To determine whether or not biacalein inhibits migration of HCT116 cells, wound-healing experiments were performed. Results demonstrated that 50 μM of baicalein for 24 h, which was not cytotoxic, as shown by the MTT assay, delayed the migration of HCT116 cells compared to that of control cells (Fig. 5A). Using a Boyden chamber migration assay, we next examined the question of which baicalein decreases the activity of cell migration. As shown in Fig. 5B, treatment of cells with 50 μM of baicalein markedly reduced cell invasion through the Matrigel chamber. Because cell migration plays an important role in the metastasis process, and migration of the basement membrane is primarily mediated by gelatinase matrix metalloproteinases (MMPs), we tested the effects of baicalein on MMP gelatin zymography. Treatment of baicalein reduced the expression of the MMP-2 and -9 activities (Fig. 5C). These results suggested that the anti-migration effect of baicalein is associated with inhibition of MMP-2 and -9 activities in HCT116 cells.
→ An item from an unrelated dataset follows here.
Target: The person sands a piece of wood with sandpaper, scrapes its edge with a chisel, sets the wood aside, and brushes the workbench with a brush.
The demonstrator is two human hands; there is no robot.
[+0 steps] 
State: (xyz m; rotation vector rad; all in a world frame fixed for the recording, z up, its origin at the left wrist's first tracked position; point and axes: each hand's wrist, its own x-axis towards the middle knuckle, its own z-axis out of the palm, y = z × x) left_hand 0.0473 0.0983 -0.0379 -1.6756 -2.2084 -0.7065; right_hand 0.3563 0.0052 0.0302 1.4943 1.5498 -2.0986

The AOM/DSS model is a widely used inflammation-associated colon cancer model in rodents. The antitumor activity of dietary administration of baicalein on AOM/DSS-induced tumorigenesis was evaluated. The study protocol is summarized in Fig. 6A. During the experiments, feeding the mice with the three different doses of baicalein-containing diets did not produce any observable clinical toxicity or significant changes in body weight compared to control (Fig. 6B). But colon length was recovered by administration of baicalein in a dose-dependent manner compared to the control (Fig. 6D). Macroscopically, colonic tumors developed in the mice of groups 2 through 5 with different incidence rate and multiplicity (Fig. 6C and E). Group 2 (AOM/DSS group) had mainly adenocarcinoma (ADC, Fig. 6F) with a multiplicity of 2.67±1.03. The incidence of ADC in groups 3–5 was less than that of group 2 and the multiplicity of ADC in groups 3–5 is 1.63±0.69, 1.25±0.24 and 0.88±0.41, respectively. The multiplicity of colonic ADC in groups 4 and 5 was significantly smaller than group 2 (p<0.01) (Fig. 6E). In H&E staining, group 2 (AOM/DSS group) animals showed increased tissue inflammation, but administration of baicalein reduced tissue inflammation compared to control dose-dependently (Fig. 6F).